Out of all the grounds that allow a will/trust to be contested, undue influence is one of the most notable. Going over how undue influence can be proven, and speaking with a lawyer, will allow you to obtain the best possible outcome. 

What Is Undue Influence? 

Sometimes, one party takes advantage over another party due to this other party’s vulnerability. And, in taking advantage of this vulnerable party, the other party exerts undue influence over this party’s decision making.

Just as an example, if a woman with dementia is coerced into signing an estate plan by their caretaker, then this can be, and often is, considered undue influence, due to this woman being dependent on their caretaker.

A wide variety of reasons exist, regarding the “Why?” of undue influence.
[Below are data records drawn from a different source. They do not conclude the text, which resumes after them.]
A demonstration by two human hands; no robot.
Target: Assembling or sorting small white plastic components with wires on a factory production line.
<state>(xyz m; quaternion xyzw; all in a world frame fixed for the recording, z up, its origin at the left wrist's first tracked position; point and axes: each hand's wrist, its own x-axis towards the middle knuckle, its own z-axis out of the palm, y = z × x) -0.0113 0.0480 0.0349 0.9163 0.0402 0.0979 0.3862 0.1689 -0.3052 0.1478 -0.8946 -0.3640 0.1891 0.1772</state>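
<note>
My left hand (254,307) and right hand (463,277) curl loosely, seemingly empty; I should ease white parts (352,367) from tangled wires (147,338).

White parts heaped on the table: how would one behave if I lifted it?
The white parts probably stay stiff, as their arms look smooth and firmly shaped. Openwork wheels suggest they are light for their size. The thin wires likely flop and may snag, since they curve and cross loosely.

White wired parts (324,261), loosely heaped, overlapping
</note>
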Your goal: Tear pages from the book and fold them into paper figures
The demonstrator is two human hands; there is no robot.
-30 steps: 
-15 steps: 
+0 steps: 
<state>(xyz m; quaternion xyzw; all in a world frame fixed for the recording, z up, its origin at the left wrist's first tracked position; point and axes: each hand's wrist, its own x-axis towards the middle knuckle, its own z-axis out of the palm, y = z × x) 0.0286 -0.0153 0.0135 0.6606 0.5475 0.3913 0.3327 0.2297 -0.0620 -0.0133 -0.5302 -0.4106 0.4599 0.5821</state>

But, more often than not, a party exerts undue influence over another party for the sole purpose of obtaining financial gain.

Within the United States and, in turn, the state of Florida, estate planning documents signed while under undue influence can be contested and, if undue influence is found to be present, adjusted. 

What Are The Signs Of Undue Influence? 

A wide variety of signs can indicate that undue influence has been exerted on an individual and the estate plan that they have developed.

Some of the most notable signs that undue influence has been exerted are as follows:

  • The person who created the estate plan is dependent on another person for their care and/or wellbeing.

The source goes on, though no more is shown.